Chapter 9 Using Transformations to “Normalize” Distributions

  • When we are confronted with a variable that is not Normally distributed but that we wish was Normally distributed, it is sometimes useful to consider whether working with a transformation of the data will yield a more helpful result.
  • Many statistical methods, including t tests and analyses of variance, assume Normal distributions.
  • We’ll discuss using R to assess a range of what are called Box-Cox power transformations, via plots, mainly.

9.1 The Ladder of Power Transformations

The key notion in re-expression of a single variable to obtain a distribution better approximated by the Normal or re-expression of an outcome in a simple regression model is that of a ladder of power transformations, which applies to any unimodal data.

Power Transformation
3 x3
2 x2
1 x (unchanged)
0.5 x0.5 = \(\sqrt{x}\)
0 ln x
-0.5 x-0.5 = 1/\(\sqrt{x}\)
-1 x-1 = 1/x
-2 x-2 = 1/x2

9.2 Using the Ladder

As we move further away from the identity function (power = 1) we change the shape more and more in the same general direction.

  • For instance, if we try a logarithm, and this seems like too much of a change, we might try a square root instead.
  • Note that this ladder (which like many other things is due to John Tukey) uses the logarithm for the “power zero” transformation rather than the constant, which is what x0 actually is.
  • If the variable x can take on negative values, we might take a different approach. If x is a count of something that could be zero, we often simply add 1 to x before transformation.

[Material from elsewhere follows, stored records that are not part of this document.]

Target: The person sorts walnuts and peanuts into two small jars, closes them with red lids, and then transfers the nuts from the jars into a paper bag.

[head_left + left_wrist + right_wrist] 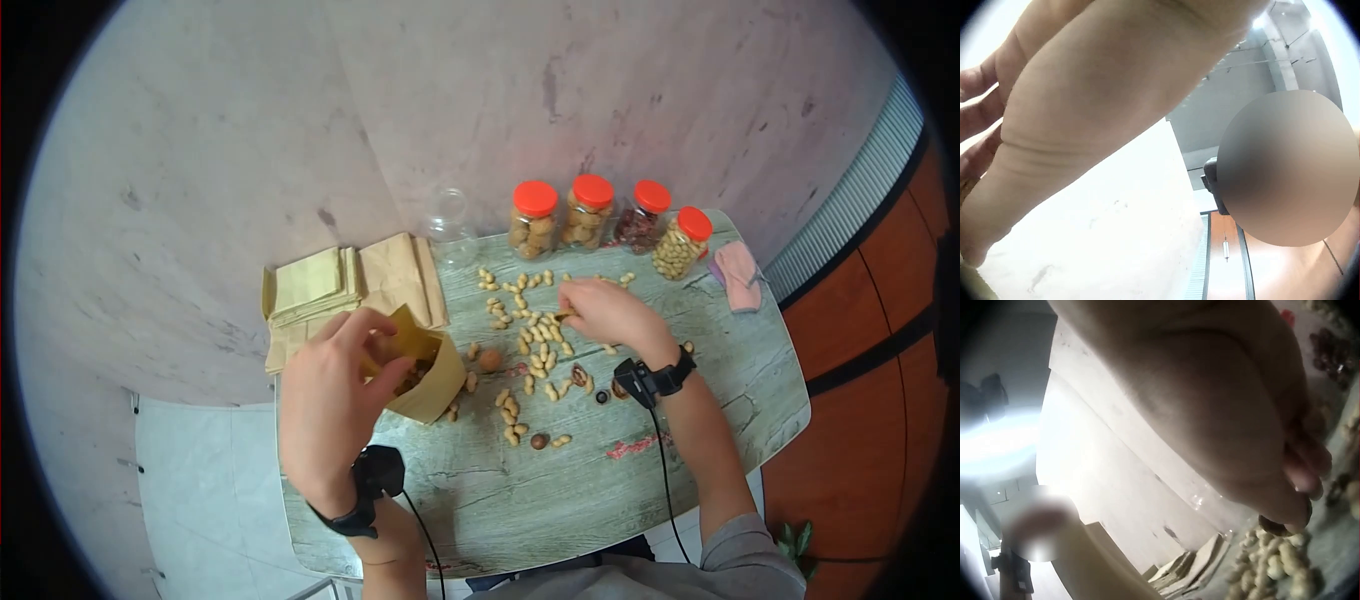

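A brown paper bag [430, 388] stands with its mouth up and brown pieces inside. My left hand [335, 400] curls its thumb and fingers round the bag's near-left rim; in the left wrist view the same hand [1085, 94] hides most of its grip. Among the peanuts [545, 330] at mid-table, my right hand [615, 315] pinches a small dark brown piece [1272, 526] between thumb and fingers, seen in the right wrist view just above peanuts [1285, 559]. What the piece is, I cannot tell.
Red-lidded jars [535, 215] line the back edge beside a clear empty jar [452, 235]. Flat paper bags [395, 270] lie at the back left, a pink cloth [738, 275] at the right. A walnut [490, 360] and red crumbs [632, 447] lie on the table.
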The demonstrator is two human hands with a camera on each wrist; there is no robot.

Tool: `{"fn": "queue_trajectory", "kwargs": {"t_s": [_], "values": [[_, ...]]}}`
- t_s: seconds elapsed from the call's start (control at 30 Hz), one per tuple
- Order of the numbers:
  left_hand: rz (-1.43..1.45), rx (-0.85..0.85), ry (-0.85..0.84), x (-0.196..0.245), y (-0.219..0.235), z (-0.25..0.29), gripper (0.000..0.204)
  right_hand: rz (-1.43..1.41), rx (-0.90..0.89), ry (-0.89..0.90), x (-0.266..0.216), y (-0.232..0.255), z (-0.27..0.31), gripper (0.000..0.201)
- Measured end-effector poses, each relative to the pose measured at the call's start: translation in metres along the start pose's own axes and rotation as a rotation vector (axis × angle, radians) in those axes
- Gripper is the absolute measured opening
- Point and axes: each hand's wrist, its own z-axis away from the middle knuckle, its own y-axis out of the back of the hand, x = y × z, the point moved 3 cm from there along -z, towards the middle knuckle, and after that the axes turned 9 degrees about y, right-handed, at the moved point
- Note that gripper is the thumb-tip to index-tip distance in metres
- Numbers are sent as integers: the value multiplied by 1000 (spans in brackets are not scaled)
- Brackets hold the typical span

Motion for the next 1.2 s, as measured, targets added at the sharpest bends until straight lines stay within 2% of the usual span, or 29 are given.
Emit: {"fn": "queue_trajectory", "kwargs": {"t_s": [0.07, 0.2, 0.27, 0.3, 0.37, 0.47, 0.5, 0.57, 0.6, 0.67, 0.7, 0.77, 0.93, 1.13, 1.2], "values": [[-92, -54, 27, -1, -1, -1, 39, -68, 185, 96, -26, 34, -2, 18], [-78, -47, 48, -10, -2, -2, 43, -223, 252, 178, -92, 80, -17, 19], [-111, 124, -46, -16, -1, -2, 43, -298, 376, 435, -124, 93, -21, 23], [-112, 123, -47, -19, -2, -3, 43, -299, 377, 434, -134, 96, -24, 23], [-101, 165, -39, -24, -3, -4, 41, -287, 354, 574, -153, 98, -29, 26], [-99, 151, -23, -32, -5, -6, 37, -289, 376, 607, -159, 95, -33, 26], [-98, 153, -20, -35, -5, -8, 37, -289, 374, 609, -160, 95, -31, 26], [-81, -12, 50, -41, -8, -14, 27, -297, 369, 521, -153, 100, -22, 26], [-80, -11, 55, -44, -8, -17, 27, -298, 365, 525, -150, 102, -16, 26], [-22, 23, -1, -46, -8, -23, 16, -363, 313, 347, -137, 104, -5, 21], [-20, 21, 4, -44, -5, -22, 16, -364, 308, 348, -131, 102, -1, 21], [67, 41, 62, -37, 8, -18, 10, -362, 447, 396, -119, 99, 6, 20], [49, 191, 82, -48, 26, -1, 6, -369, 444, 308, -106, 97, 17, 20], [-21, 195, 80, -40, 25, 0, 8, -348, 515, 293, -95, 109, 33, 21], [-26, 175, 94, -38, 24, 0, 9, -352, 543, 224, -88, 116, 43, 21]]}}
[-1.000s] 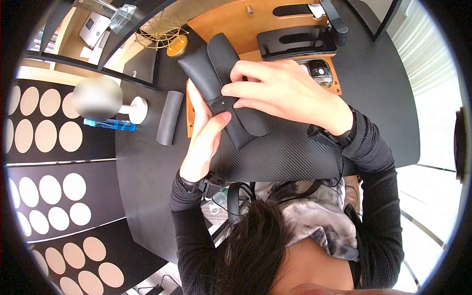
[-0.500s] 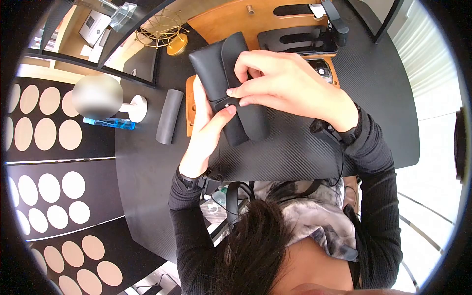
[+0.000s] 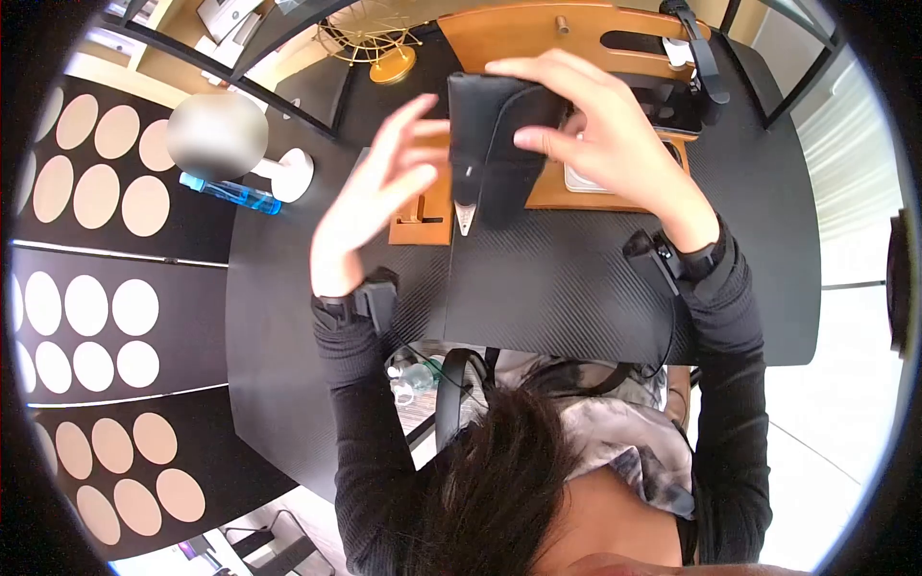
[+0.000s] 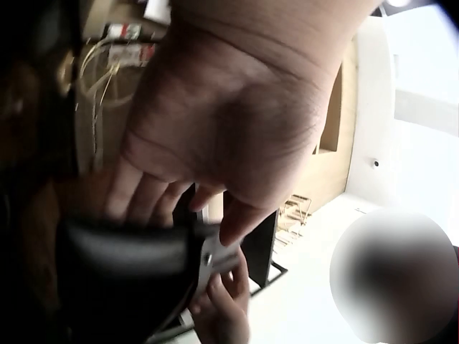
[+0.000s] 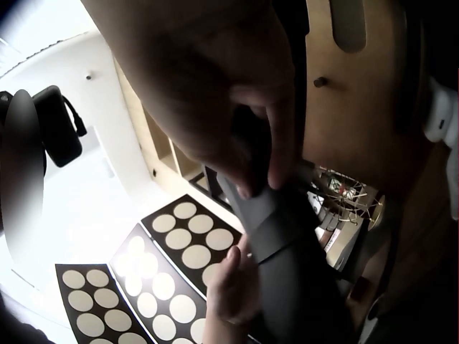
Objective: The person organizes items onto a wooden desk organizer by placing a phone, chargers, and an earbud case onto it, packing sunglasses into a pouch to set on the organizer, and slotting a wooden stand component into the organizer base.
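A black leather-like glasses case [image 3: 509, 173] with a rounded flap is held up over the table in the head view. My right hand [image 3: 615, 125] grips its upper right part, with the thumb across the flap and fingers over the top edge. My left hand [image 3: 375, 192] is at the case's left side, fingers loosely spread. A pale pointed tip [image 3: 465, 219] shows below the case's lower left end. In the left wrist view, my left hand [image 4: 222, 122] reaches over the case [image 4: 129, 272], its thumb right at a strap with a snap [image 4: 208, 259].
A wooden organizer [image 3: 413, 233] lies on the black table [image 3: 538, 278] behind the case, a wooden stand [image 3: 519, 38] rising at the back. A gold wheel ornament [image 3: 392, 65], a white-based round mirror [image 3: 293, 175] and a blue bottle [image 3: 230, 194] stand to the left.
The case has moved up and right and turned more upright. My left hand has let go of it and drawn left, while my right hand has shifted to its upper part. The head view has shifted too.
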The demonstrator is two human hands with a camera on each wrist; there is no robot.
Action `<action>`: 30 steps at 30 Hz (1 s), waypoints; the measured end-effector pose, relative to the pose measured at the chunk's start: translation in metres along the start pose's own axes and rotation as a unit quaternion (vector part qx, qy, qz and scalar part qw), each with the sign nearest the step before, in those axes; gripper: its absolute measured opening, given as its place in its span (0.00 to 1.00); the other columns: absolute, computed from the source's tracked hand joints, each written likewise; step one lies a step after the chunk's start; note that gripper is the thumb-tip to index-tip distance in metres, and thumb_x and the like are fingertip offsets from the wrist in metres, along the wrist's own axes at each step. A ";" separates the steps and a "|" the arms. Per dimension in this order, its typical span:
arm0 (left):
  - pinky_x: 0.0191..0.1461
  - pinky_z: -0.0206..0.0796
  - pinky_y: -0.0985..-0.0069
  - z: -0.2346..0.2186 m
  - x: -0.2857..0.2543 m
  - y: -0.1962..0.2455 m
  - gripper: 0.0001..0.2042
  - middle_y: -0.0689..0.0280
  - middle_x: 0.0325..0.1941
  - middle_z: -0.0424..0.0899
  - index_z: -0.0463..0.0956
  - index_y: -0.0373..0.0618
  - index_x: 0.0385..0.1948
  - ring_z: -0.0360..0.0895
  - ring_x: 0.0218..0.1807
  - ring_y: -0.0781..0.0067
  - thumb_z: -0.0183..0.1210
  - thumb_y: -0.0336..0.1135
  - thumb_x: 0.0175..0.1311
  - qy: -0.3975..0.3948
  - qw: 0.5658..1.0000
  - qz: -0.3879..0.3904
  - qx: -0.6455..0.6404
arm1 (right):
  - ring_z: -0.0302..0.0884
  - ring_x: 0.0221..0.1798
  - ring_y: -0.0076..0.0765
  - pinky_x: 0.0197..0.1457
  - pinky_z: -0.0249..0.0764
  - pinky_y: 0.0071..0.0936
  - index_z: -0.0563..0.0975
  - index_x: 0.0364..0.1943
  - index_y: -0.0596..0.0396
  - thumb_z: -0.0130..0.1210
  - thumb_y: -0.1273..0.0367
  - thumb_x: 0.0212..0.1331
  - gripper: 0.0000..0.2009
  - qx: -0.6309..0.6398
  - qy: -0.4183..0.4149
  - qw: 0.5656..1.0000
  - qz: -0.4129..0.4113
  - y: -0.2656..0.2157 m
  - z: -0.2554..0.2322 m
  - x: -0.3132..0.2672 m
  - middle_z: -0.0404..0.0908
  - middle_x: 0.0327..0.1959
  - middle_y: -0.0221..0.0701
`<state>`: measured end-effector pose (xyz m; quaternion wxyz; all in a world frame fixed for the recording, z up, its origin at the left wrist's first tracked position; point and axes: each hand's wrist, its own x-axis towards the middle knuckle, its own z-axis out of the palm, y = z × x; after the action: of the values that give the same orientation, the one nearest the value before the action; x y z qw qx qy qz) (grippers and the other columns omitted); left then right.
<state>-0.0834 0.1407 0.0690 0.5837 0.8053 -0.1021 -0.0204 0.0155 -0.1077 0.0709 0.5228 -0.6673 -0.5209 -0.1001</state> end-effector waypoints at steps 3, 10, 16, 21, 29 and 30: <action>0.69 0.56 0.63 -0.066 -0.022 -0.042 0.42 0.50 0.65 0.63 0.52 0.43 0.68 0.61 0.67 0.52 0.66 0.45 0.54 0.098 0.907 -0.049 0.407 | 0.77 0.43 0.43 0.43 0.76 0.33 0.72 0.55 0.49 0.62 0.74 0.48 0.25 -0.135 0.059 0.989 -0.015 0.014 0.006 0.012 0.74 0.41 0.36; 0.67 0.58 0.63 -0.118 -0.076 -0.115 0.50 0.46 0.59 0.66 0.55 0.38 0.66 0.63 0.64 0.48 0.73 0.41 0.35 0.145 0.889 -0.208 0.382 | 0.78 0.43 0.39 0.43 0.78 0.33 0.71 0.55 0.51 0.60 0.73 0.51 0.24 -0.304 0.095 0.948 -0.001 0.051 0.036 0.033 0.71 0.43 0.33; 0.58 0.63 0.69 -0.091 -0.066 -0.087 0.40 0.60 0.50 0.71 0.61 0.39 0.58 0.69 0.53 0.66 0.72 0.32 0.38 0.227 0.949 -0.081 0.203 | 0.75 0.45 0.36 0.45 0.77 0.32 0.74 0.51 0.50 0.60 0.72 0.51 0.20 -0.357 0.152 0.920 -0.060 0.058 0.031 0.039 0.71 0.43 0.31; 0.54 0.67 0.70 0.002 0.003 -0.027 0.39 0.58 0.49 0.71 0.58 0.39 0.56 0.70 0.51 0.70 0.73 0.32 0.39 0.240 0.963 -0.024 0.120 | 0.74 0.46 0.36 0.43 0.74 0.32 0.76 0.48 0.50 0.61 0.70 0.51 0.17 -0.425 0.210 0.872 -0.119 0.057 0.024 0.044 0.73 0.46 0.27; 0.57 0.64 0.72 0.087 0.093 -0.052 0.36 0.58 0.50 0.71 0.55 0.39 0.55 0.69 0.55 0.68 0.72 0.33 0.47 0.279 0.952 0.096 0.076 | 0.79 0.43 0.43 0.45 0.76 0.36 0.74 0.49 0.50 0.56 0.62 0.57 0.16 -0.205 0.053 0.976 -0.038 0.042 0.012 0.027 0.71 0.46 0.33; 0.57 0.64 0.72 0.084 0.091 -0.053 0.36 0.58 0.50 0.71 0.55 0.39 0.55 0.69 0.55 0.68 0.72 0.33 0.47 0.279 0.953 0.094 0.077 | 0.78 0.43 0.43 0.46 0.76 0.36 0.73 0.49 0.51 0.58 0.64 0.55 0.17 -0.188 0.046 0.980 -0.045 0.047 0.011 0.027 0.71 0.46 0.33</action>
<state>0.0004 0.0610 0.0007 0.5242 0.8083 -0.0121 0.2677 0.0602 -0.0788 0.0562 0.4065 -0.7245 -0.4972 -0.2504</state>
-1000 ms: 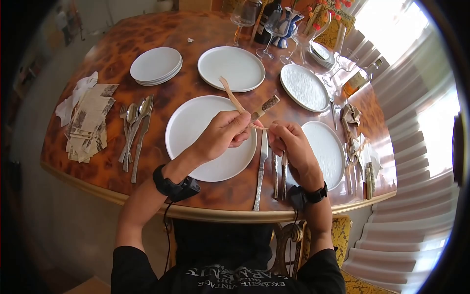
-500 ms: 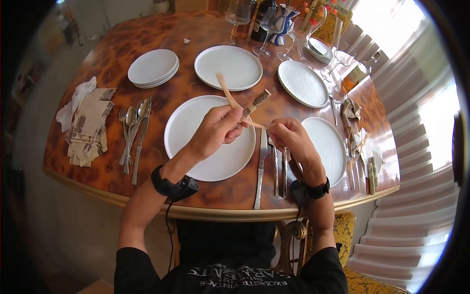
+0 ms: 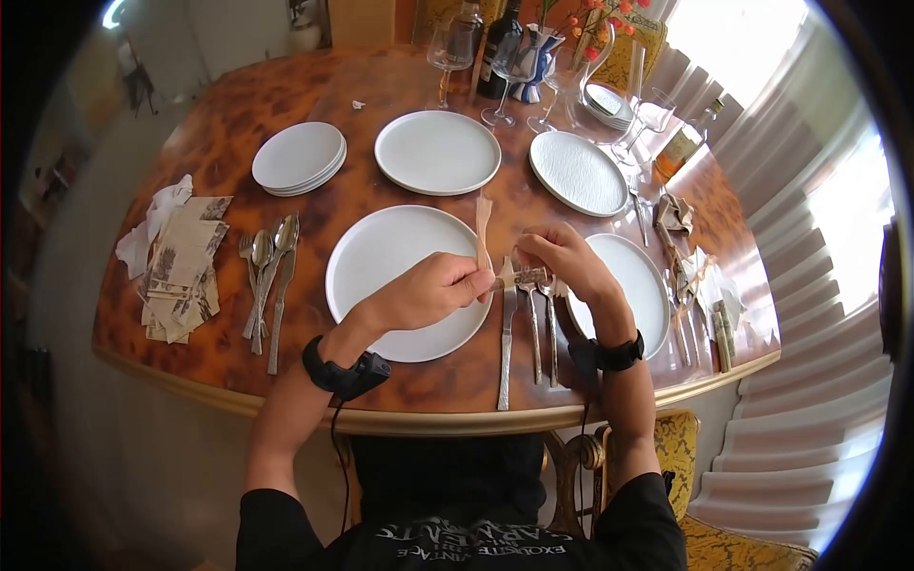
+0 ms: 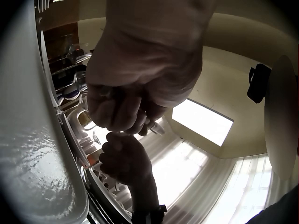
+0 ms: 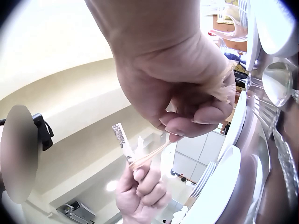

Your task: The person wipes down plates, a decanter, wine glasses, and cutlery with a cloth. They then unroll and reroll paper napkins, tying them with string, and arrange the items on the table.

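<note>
My left hand [image 3: 438, 287] grips a small rolled paper napkin [image 5: 122, 140] with a dark printed pattern, above the edge of the large white plate [image 3: 395, 228]. A pale tan ribbon [image 3: 484, 228] crosses the roll, one loose end standing up past the left thumb. Close by on the right, my right hand [image 3: 569, 259] pinches the ribbon's other end between thumb and curled fingers. In the right wrist view the ribbon [image 5: 156, 153] runs taut between both hands, and a frayed tail [image 5: 222, 87] shows beside the right hand's fingers. The left palm hides part of the roll.
Below the hands lie a knife [image 3: 506, 352] and two forks [image 3: 535, 333]. Patterned napkins [image 3: 183, 266] and spoons [image 3: 262, 276] lie left. Stacked plates [image 3: 300, 154], wine glasses [image 3: 447, 52] and bottles stand farther back. More rolls [image 3: 724, 333] lie at the right edge.
The left hand has turned, so the roll points right toward the right hand instead of up. The ribbon's loose end swung from leaning left to upright. The right hand rose slightly against the plates.
</note>
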Tool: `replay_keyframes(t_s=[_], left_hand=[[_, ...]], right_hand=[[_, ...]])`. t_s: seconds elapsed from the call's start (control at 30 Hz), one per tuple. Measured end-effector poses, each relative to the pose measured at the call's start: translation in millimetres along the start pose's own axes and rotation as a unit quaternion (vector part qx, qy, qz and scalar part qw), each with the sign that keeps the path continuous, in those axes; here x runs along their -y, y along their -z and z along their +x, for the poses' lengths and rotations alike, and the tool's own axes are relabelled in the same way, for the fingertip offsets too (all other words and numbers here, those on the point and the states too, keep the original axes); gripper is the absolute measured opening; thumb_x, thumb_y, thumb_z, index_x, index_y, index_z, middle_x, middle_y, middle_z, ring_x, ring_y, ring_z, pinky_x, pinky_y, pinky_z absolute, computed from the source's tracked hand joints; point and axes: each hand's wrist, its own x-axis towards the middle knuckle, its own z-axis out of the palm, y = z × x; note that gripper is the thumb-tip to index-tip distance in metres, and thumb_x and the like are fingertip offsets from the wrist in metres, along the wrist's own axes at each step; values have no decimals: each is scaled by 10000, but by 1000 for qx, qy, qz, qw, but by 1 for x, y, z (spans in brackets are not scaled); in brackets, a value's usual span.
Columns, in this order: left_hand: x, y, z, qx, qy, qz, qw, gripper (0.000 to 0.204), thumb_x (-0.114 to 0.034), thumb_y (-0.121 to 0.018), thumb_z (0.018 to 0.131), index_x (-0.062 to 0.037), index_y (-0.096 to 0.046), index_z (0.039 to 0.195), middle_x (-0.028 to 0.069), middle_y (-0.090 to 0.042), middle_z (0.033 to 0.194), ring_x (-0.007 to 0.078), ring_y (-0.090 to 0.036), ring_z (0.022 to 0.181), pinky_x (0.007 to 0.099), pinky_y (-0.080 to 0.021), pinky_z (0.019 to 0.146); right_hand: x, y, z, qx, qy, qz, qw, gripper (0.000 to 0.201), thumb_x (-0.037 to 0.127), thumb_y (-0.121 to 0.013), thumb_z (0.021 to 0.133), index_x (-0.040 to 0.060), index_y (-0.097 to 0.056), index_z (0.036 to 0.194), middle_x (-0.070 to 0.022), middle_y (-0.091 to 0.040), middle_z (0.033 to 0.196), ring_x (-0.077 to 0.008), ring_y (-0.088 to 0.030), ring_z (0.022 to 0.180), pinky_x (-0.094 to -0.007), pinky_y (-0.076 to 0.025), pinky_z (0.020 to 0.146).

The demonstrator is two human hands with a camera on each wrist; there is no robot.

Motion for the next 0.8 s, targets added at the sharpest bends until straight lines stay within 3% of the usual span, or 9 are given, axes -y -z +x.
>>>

The ladder of power transformations is particularly helpful when we are confronted with data that shows skew.

  • To handle right skew (where the mean exceeds the median) we usually apply powers below 1.
  • To handle left skew (where the median exceeds the mean) we usually apply powers greater than 1.

The most common transformations are the square (power 2), the square root (power 1/2), the logarithm (power 0) and the inverse (power -1), and I usually restrict myself to those options in practical work.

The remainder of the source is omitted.